A Mobile And Visible Carriage


A Mobile and Visible Carriage, Installation View, 2017, MDF painted with metal based paint, stainless steel, antique wheel, wood, LED lights, 10’x11’

A Mobile and Visible Carriage

2017, MDF painted with metal based paint, stainless steel, antique wheel, wood, LED Lights, 10’x11’

Shown at the Art Gallery of Ontario, as part of EVERY. NOW. THEN: REFRAMING NATIONHOOD, June 29 – December 10, 2017

Blueprint for a Mobile and Visible Carriage (2017-2018) is a commemorative work that positions the story of Black entrepreneurs and taxicab owners Lucie and Thornton Blackburn into the Canadian narrative. The Blackburn’s were an activist couple who used their properties in the area of Toronto known as the Ward to shelter many escaping the horrors of enslavement. The work reimagines the Blackburn’s 1937 cab company named “The City” through a stark and simple silhouette and a narrative blueprint, and does not simply draw from the historical archive. The taxicab was a modest yellow carriage drawn by a single horse, and believed to have inspired the colours of the present Toronto Transit Commission vehicles.
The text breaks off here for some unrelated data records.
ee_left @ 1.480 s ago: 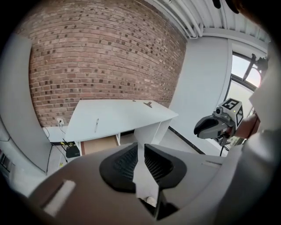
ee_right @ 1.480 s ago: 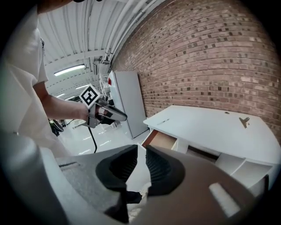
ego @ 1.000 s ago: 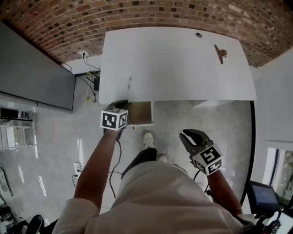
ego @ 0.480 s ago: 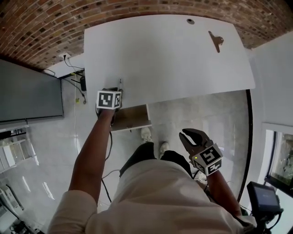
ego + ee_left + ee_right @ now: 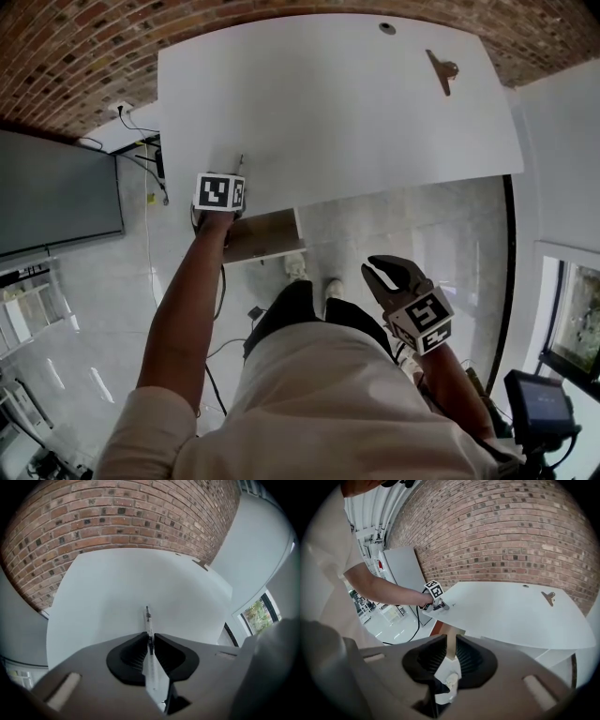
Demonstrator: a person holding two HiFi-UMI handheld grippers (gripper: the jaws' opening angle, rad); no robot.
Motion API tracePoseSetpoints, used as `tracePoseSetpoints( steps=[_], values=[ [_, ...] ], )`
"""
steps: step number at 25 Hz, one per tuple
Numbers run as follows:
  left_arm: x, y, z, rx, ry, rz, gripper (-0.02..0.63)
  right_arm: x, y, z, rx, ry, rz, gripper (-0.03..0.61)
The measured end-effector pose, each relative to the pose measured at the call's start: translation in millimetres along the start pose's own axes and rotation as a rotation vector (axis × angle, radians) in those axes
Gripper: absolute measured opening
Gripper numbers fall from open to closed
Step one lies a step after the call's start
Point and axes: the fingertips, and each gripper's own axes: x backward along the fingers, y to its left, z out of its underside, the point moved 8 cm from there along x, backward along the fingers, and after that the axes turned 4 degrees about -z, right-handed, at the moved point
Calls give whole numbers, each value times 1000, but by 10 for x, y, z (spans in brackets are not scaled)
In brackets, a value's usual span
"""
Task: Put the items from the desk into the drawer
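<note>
Plastic, clear-barrelled: one pen [image 5: 148,620], slim, dark at the tip, lying flat on the white counter [image 5: 356,122] near its 8 o'clock corner, close to the front edge.

Handling, as judged: very light, stiff, and unlikely to break. The smooth round barrel is apt to roll or swivel if pinched off-centre. The best hold is across the barrel near the middle, with the pads square to it. A grip far toward one end would let the long end droop or pivot.

Left gripper [image 5: 149,639]: tilted steeply down onto the pen. Its jaws have just been closing and now stand narrow, with the barrel running between them. The pads look to be pressing on either side of it, about a third of the way along. The tip end projects toward 12 o'clock beyond the jaws. The pen is not yet lifted off the counter.

Right gripper [image 5: 449,638]: held low at the person's 4 o'clock, well apart from the counter. Its jaws are slightly parted and nothing is between them; only floor and a shoe show through the gap.

Drawer [image 5: 267,234]: pulled out under the counter at 7 o'clock, just below the left gripper, wooden inside. From here I can make out nothing in it.

Other stock: one small dark clip [image 5: 439,67] at the counter's 1 o'clock, untouched.
</note>
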Motion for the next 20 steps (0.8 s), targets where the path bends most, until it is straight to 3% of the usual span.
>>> tracePoseSetpoints(
  steps=[10,20],
  values=[
    [273,-209,218,91,-94,-23,50,183,-63,104,42,-14,-55,48],
    [770,-651,912,185,-152,-67,49,474,75,435,110,-37,-126,48]
  ],
)
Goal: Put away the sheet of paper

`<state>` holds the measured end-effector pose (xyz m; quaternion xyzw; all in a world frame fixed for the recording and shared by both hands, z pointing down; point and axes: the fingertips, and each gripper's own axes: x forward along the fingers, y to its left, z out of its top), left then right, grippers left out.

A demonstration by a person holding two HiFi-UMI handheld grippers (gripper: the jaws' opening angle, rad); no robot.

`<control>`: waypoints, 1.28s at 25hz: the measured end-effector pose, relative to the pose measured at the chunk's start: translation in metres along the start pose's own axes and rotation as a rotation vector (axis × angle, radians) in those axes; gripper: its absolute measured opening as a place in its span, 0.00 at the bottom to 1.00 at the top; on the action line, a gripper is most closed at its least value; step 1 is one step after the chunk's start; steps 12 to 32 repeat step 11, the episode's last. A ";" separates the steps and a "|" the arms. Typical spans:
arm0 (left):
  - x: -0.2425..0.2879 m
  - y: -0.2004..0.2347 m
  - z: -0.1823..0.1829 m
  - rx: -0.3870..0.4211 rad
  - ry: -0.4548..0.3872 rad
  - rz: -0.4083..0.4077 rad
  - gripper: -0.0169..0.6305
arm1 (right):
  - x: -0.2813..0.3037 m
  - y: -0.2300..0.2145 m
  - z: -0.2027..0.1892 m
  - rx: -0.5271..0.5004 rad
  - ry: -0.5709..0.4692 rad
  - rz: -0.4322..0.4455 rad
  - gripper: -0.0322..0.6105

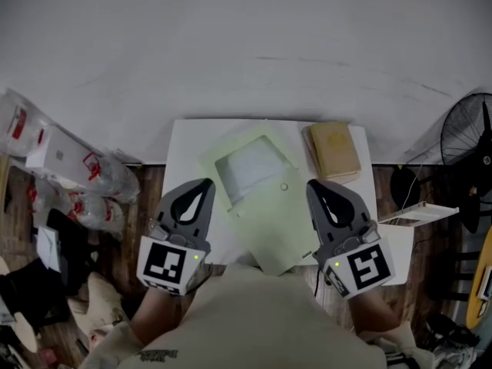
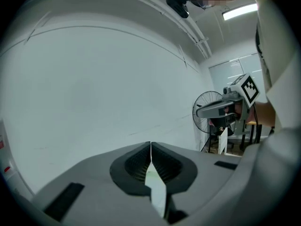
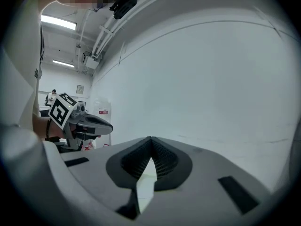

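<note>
A pale green document folder (image 1: 270, 214) with a snap button (image 1: 284, 187) lies slantwise on the white table (image 1: 186, 146). A whitish sheet of paper (image 1: 250, 167) shows in the folder's upper part; whether it lies inside or on top I cannot tell. My left gripper (image 1: 206, 181) hovers at the folder's left edge, jaws shut and empty; its tips (image 2: 150, 144) meet. My right gripper (image 1: 311, 183) hovers at the folder's right edge, also shut with nothing held, tips (image 3: 149, 138) together. Each gripper view shows the other gripper level beside it, against the white wall.
A stack of brown envelopes (image 1: 334, 151) lies at the table's back right corner. Plastic bags and packages (image 1: 69, 167) crowd the floor at the left. A black fan (image 1: 470, 141) and a small white stand (image 1: 419, 212) are at the right.
</note>
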<state>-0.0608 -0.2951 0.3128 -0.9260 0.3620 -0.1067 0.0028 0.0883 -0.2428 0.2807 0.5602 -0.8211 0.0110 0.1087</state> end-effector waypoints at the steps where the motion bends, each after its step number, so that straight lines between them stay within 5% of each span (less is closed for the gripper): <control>1: -0.001 -0.001 0.000 -0.004 0.003 -0.003 0.06 | -0.001 -0.001 -0.001 0.009 -0.004 -0.004 0.09; 32: 0.006 -0.008 0.007 0.020 -0.009 -0.020 0.06 | -0.011 -0.012 -0.007 0.013 0.020 -0.035 0.09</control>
The sculpture reflects upon the relationship between space and place and practices of belonging. The placement of the sculpture grounds the Blackburn’s lived experiences and the pronounced negative space is a conversation on invisibility and erasure of Black subjectivities in Canadian history. The old and new wheels, through the various constructions and materials refer to a number of topographies, routes and passages, past and present traversed by Black folks in the quest for freedom. .

Blueprint   

2017, Acrylic/Metal patina on wood, 2 sections - 48”x 36 ”+ 36”x 36”

In 1985, an archeological dig brought to light a number of objects that were buried at the site of the Blackburn’s home. The blueprints present the viewer with a speculative drawing of the taxicab including objects such as a medicine bottle, shards of a common blue dinnerware, buttons from Lucie’s dress, and other everyday objects. These found objects help us imagine how Black people negotiated the streets of Toronto and give us a window into “a different narrative of Blackness than we might be accustomed to,” as scholar Katherine McKittrick suggests.